Causal Representation Learning Made Identifiable by Grouping of Observational Variables
Hiroshi Morioka, Aapo Hyvärinen
TL;DR
This paper addresses identifiability in Causal Representation Learning (CRL) by introducing a grouping of observational variables, enabling identifiability without temporal structure, supervision, or interventions. It proposes Grouped Causal Representation Learning (G-CaRL), a self-supervised framework that learns group-wise inverse mappings to recover latent causal variables and jointly estimate inter-group causal weights, with provable consistency under suitable assumptions. Theoretical results guarantee identifiability of latent variables up to permutations and variable-wise invertible transformations, and identifiability (up to scaling and transpose) of inter-group causal graphs under directed, nondegenerate structures. Empirically, G-CaRL outperforms state-of-the-art baselines across synthetic DAGs and cycles, gene-regulatory-like networks, and high-dimensional image data, while showing robustness to latent confounders and model misspecification.

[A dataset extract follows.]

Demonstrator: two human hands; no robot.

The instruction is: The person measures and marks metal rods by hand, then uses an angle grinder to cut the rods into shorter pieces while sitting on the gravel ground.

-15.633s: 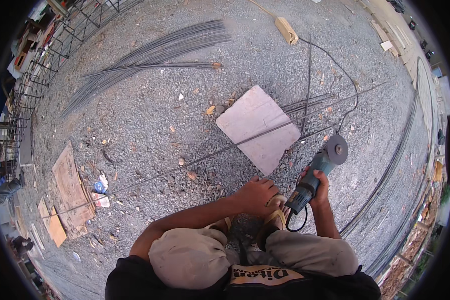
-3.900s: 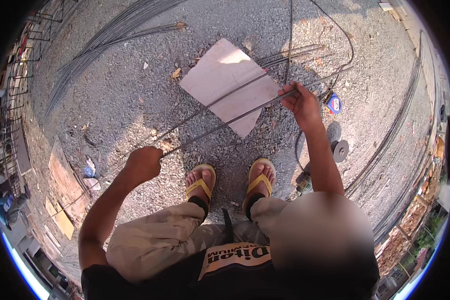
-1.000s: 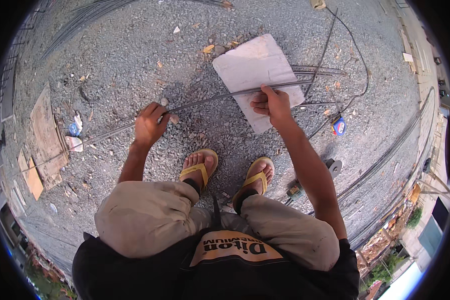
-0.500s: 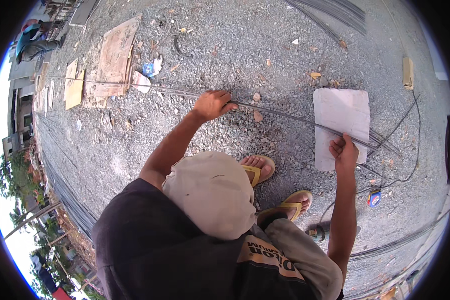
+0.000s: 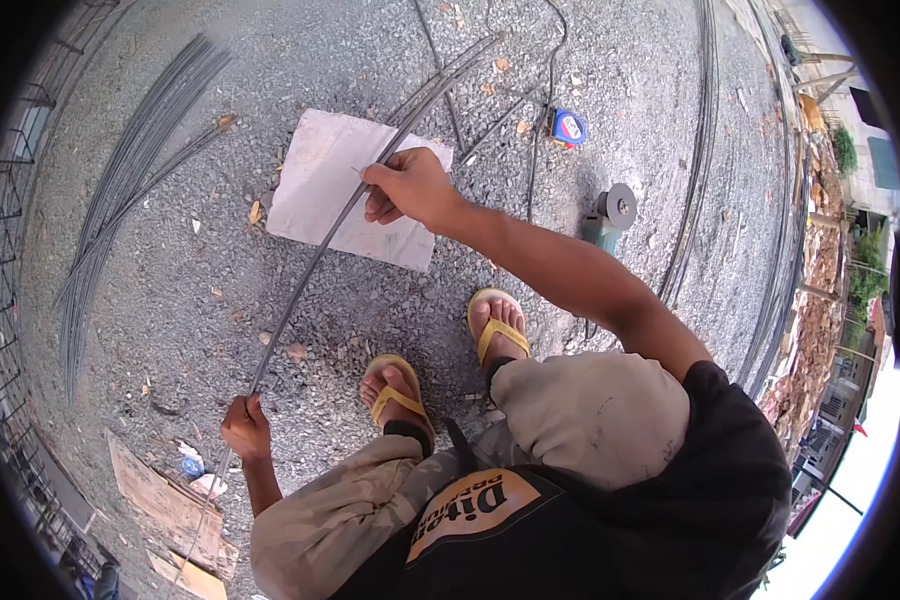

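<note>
A bundle of long, thin steel rods (image 5: 312, 267) runs from the lower left up to the top middle. My left hand (image 5: 245, 430) is closed around the rods at the lower left, near the ground sheets. Farther along them, my right hand (image 5: 410, 188) grips the same bundle between thumb and fingers, above a flat whitish board (image 5: 305, 185) on the gravel. Past my right hand, the rods' far ends reach beyond the board's edge.
A blue tape measure (image 5: 568, 128) and an angle grinder (image 5: 610, 217) lie to the right. Several steel rods (image 5: 135, 165) are piled at the far left. Worn wooden sheets (image 5: 160, 490) lie at lower left. A dark cable (image 5: 537, 150) crosses the gravel.
The view has swung round to the right, so the rods now slant upward across it. Both hands still hold the rods, and the angle grinder shows more fully.
</note>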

The work broadens CRL applicability by enabling instantaneous, nonlinear, and potentially cyclic interactions, without supervision, interventions, or strict dynamics, making it impactful for multimodal sensing, biology, and neuroscience.
Abstract
A topic of great current interest is Causal Representation Learning (CRL), whose goal is to learn a causal model for hidden features in a data-driven manner. Unfortunately, CRL is severely ill-posed since it is a combination of the two notoriously ill-posed problems of representation learning and causal discovery. Yet, finding practical identifiability conditions that guarantee a unique solution is crucial for its practical applicability. Most approaches so far have been based on assumptions on the latent causal mechanisms, such as temporal causality, or existence of supervision or interventions; these can be too restrictive in actual applications. Here, we show identifiability based on novel, weak constraints, which requires no temporal structure, intervention, nor weak supervision. The approach is based on assuming the observational mixing exhibits a suitable grouping of the observational variables. We also propose a novel self-supervised estimation framework consistent with the model, prove its statistical consistency, and experimentally show its superior CRL performances compared to the state-of-the-art baselines. We further demonstrate its robustness against latent confounders and causal cycles.